# play fighting/wing slapping



## Podgy's Mum (Nov 21, 2010)

Hi everyone, I started a thread to gain information about my pigeons moulting, and in it Spirit Wings advised


> .and keep down the stress..


 I had a question about this but thought it might be worth starting a thread with the title 'play fighting' to make sure it gets seen.... Thanks Spirit Wings BTW for your helpful advice yet again 

My question is this - Do pigeons 'play fight' or is the warbling and bowing, tail fanning, puffing his throat up etc a sign that he is really ticked off? Podgy has taken to doing this a lot more lately - for example, he hates shoes and will do this dance before biting at the shoe. If I have bare feet he will sometimes do a similar dance without all the warbling/growling noises, begin to nuzzle in between my toes  and then tries to mate my foot!  At other times he will add the warbling and just bite (he isn't fussed at who the 'victim' will be - anyone will do.)

Anyway, back to the playfighting, he will do this dance/warbling at anytime - not just over shoes. He could be on my shoulder and if I push my hair out of my face he will begin then too, he does this alot. Sometimes I will gently poke at him a few times when he does and he will try to grab my finger each time. Then I gently get hold of his beak and pat him with my other hand while talking gently to him the whole time - in the meantime he is trying to break off my finger! At other times he will add wing slapping to our game. I have wondered sometimes if he does this because he is getting freaked out, but he rarely flies away when we play, he just continues until I back off. Then he will puff, bow, dance, turn circles as if to say "Yes! I am the victor again!" He will fly to me again very soon after so I don't think he is afraid.

However, when my husband comes along - Podgy knows that in this case he is not the boss - my husband is! Hubby will play with him too and finish the game by picking him up, holding him close and patting him - Podgy never seems to bite at his hands because he seems to know that he is bottom of the 'food chain'  where hubby is concerned. If I picked him up however, I would end up with very chewed fingers and the 'victorious' bird dance again! 

I was just wondering though, after Spirit Wings mentioned stress, would this be a cause of stress - our 'fighting' with him??

Sorry this is SO detailed and long winded - it is very difficult to give a proper picture when we can only type rather than speak. 

Regards,
Dana


----------



## Kiko&Kalani (Aug 10, 2010)

Hey Dana,

What you are describing is what I call their posturing. I would only worry about his "posturing" if there was another male pigeon around that he might actually get into a fight with. My understanding is that this is his way of proclaiming his territoryand impressing the ladies. It's the whole Darwin's thing; the strongest looking, acting and sounding bird gets to mate with the female) I also read somehwere that they will do this once they consider you a part of their flock. Sounds like he has definately included you in his "intimate" circle of friends . 

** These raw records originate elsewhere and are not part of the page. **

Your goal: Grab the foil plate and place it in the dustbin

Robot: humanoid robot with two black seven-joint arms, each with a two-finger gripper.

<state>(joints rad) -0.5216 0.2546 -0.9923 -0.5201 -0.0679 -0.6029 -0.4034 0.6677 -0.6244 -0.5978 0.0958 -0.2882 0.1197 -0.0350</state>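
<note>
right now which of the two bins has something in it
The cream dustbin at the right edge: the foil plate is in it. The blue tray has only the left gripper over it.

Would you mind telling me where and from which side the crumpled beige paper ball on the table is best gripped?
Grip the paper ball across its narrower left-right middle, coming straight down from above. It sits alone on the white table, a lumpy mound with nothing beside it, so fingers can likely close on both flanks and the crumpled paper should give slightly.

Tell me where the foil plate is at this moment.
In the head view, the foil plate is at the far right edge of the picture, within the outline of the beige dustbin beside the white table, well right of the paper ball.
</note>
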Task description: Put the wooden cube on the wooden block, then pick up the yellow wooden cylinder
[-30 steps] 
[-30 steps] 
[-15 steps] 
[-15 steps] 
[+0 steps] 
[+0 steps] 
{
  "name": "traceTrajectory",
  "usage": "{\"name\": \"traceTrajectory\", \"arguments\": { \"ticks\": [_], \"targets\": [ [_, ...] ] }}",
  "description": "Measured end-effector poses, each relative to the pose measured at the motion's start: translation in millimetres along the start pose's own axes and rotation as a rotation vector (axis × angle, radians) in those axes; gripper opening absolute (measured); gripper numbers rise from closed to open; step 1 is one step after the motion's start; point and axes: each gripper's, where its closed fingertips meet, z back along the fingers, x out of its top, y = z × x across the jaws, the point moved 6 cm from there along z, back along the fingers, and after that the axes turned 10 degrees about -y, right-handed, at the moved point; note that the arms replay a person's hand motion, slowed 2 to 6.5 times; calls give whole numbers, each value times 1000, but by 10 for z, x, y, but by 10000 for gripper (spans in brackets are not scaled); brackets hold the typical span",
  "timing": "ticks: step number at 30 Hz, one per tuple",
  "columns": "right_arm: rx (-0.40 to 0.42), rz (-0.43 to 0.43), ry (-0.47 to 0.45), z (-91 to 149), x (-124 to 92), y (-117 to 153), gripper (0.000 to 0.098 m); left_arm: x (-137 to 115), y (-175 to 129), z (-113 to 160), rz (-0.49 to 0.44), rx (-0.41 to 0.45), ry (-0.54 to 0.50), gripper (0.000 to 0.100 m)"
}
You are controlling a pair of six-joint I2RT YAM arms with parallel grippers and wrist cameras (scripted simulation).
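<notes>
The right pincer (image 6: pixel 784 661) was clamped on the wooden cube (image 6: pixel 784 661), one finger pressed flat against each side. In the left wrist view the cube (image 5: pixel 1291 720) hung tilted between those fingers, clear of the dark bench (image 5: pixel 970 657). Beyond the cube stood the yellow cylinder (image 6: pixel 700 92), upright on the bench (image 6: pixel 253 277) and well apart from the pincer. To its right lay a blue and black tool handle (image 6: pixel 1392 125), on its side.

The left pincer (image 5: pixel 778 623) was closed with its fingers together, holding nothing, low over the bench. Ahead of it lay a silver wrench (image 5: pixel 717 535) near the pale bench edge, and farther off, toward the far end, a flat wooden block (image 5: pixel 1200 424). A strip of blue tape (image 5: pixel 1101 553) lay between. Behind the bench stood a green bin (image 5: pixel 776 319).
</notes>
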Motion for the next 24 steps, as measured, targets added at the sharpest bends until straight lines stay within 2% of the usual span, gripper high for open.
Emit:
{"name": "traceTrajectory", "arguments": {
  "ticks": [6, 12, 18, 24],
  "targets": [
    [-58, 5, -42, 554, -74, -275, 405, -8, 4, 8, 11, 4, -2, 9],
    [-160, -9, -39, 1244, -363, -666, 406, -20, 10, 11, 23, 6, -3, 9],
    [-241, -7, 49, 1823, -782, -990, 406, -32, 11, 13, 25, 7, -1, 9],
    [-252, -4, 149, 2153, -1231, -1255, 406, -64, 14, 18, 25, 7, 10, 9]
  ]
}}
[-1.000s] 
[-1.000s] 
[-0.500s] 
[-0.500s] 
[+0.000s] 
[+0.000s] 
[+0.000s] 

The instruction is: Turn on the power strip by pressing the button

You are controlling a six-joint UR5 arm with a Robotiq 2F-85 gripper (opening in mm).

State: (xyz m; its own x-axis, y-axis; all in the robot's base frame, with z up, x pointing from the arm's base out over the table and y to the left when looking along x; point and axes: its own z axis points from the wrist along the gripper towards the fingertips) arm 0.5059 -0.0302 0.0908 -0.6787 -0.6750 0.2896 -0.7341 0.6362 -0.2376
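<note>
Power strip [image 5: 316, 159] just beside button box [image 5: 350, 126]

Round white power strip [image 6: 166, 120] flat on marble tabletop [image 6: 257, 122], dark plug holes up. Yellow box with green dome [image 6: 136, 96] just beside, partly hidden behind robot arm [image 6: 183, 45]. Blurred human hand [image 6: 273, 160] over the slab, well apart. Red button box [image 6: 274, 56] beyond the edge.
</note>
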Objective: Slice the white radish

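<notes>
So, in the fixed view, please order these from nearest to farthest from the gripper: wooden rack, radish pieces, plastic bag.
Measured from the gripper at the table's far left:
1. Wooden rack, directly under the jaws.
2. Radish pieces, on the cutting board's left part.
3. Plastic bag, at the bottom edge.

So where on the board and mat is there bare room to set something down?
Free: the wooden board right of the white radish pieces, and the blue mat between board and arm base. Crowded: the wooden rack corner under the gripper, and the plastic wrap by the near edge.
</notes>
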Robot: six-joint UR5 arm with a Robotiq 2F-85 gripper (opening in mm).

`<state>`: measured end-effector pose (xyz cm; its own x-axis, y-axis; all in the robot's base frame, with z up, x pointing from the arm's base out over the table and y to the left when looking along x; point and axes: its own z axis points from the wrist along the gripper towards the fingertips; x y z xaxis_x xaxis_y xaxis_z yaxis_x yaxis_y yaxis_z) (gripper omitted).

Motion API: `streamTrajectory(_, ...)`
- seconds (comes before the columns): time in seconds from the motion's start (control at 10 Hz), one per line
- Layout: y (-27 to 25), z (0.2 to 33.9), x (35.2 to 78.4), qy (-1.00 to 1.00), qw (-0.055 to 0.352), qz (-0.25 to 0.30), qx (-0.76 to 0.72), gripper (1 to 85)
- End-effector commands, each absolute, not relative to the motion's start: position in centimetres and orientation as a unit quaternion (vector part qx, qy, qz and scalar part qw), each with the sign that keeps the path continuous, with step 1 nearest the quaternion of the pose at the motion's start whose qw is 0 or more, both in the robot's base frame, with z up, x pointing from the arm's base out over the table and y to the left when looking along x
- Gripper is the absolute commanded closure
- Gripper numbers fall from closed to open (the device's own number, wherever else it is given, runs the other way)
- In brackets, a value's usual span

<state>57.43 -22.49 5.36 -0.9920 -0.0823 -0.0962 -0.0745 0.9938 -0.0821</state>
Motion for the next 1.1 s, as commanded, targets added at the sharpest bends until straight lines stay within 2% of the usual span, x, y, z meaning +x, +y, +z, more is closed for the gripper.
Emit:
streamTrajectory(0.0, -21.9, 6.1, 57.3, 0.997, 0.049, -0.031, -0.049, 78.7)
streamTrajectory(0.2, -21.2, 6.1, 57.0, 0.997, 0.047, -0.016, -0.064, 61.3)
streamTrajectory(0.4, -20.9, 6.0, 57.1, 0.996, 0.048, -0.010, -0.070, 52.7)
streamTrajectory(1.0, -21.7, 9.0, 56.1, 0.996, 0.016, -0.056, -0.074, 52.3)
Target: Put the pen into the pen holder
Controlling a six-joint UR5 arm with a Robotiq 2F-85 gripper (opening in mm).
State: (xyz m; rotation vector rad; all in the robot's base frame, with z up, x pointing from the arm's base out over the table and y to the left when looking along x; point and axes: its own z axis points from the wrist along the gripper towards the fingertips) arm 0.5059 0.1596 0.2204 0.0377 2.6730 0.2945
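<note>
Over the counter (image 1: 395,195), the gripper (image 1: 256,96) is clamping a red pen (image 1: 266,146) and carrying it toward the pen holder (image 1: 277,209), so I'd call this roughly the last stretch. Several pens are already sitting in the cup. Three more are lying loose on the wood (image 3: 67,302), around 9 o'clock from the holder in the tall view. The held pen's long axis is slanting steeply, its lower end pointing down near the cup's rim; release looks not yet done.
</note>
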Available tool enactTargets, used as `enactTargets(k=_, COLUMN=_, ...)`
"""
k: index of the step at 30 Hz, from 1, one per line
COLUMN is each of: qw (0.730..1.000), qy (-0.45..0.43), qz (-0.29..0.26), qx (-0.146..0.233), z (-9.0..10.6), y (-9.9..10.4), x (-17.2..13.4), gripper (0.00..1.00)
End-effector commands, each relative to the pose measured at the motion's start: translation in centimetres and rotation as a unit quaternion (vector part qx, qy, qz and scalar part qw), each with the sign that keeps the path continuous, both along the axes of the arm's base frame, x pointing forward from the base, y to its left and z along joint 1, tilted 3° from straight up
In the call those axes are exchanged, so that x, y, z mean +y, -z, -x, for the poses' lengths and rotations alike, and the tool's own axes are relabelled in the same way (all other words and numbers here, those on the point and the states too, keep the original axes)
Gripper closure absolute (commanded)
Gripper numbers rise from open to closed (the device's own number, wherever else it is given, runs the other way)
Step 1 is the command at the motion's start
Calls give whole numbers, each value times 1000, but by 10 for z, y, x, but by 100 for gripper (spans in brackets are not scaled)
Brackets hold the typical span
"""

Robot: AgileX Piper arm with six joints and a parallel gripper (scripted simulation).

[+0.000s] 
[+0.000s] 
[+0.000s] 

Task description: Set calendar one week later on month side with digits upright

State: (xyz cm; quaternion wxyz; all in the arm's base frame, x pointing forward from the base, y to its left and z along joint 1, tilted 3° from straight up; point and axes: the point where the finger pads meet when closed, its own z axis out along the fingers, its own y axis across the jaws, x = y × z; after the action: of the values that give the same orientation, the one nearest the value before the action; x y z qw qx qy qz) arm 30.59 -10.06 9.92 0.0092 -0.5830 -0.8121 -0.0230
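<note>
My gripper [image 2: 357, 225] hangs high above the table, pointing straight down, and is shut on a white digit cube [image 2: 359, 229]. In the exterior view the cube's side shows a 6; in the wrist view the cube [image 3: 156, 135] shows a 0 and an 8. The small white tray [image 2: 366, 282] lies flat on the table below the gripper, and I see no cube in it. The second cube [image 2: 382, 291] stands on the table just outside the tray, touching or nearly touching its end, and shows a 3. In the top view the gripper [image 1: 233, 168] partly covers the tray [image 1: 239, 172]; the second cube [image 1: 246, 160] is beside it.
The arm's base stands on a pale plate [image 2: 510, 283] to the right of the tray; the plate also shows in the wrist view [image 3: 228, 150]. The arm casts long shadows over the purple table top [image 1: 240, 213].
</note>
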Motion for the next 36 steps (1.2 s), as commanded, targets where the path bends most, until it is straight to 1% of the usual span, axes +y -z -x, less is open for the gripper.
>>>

I have noticed that Kiko does not make any noise or approach anyone that is new to him. He especially likes to show off in front of the mirror for himself (I guess he thinks it's another male). He also does a very similar version of what you describe when he is defending his turf (like when I put my hand in to get his water bowl to clean and refill) His cooing is slightly different when he is mad at me for this. At first I did not notice the difference as it looked and sounded the same as his mating ritual. 

I really do not think this is stressfull to them. Unless you are constantly harrassing him and intruding into his territory and he is in defensive mode all day (which does not sound like your situation at all), I would not worry. 

Good luck,
Beth


----------